The task
Copy exactly, and copy nothing else: the line that contains "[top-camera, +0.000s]" and all lines after it in the listing, without pictures.

------

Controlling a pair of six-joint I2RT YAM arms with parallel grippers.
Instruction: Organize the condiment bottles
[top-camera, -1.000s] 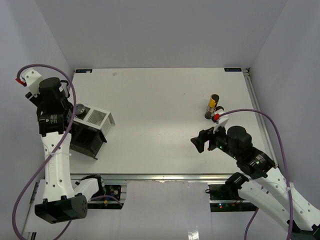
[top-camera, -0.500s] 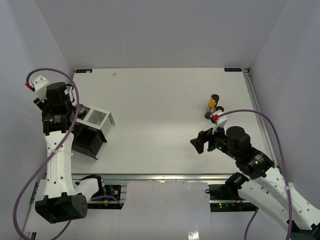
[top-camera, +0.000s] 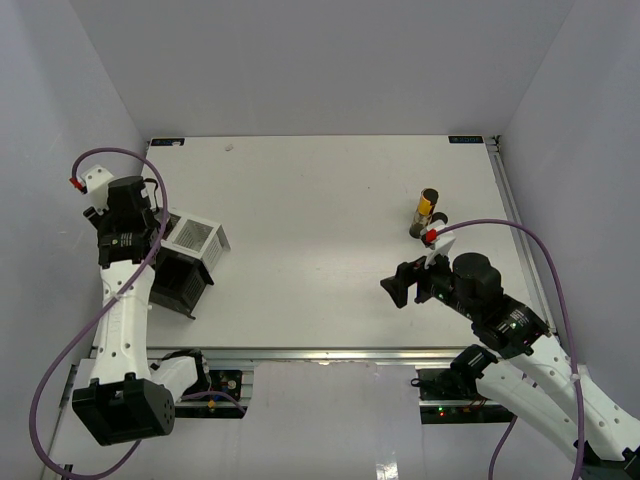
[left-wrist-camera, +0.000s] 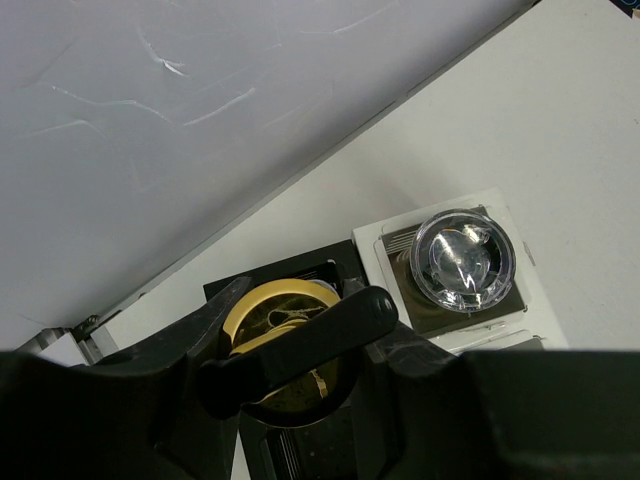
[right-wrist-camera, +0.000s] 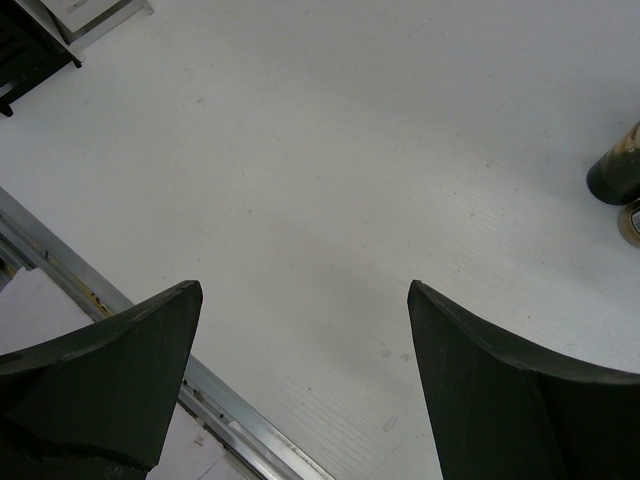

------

Reply to the exercise
[top-camera, +0.000s] 
[left-wrist-camera, +0.000s] 
[right-wrist-camera, +0.000s] 

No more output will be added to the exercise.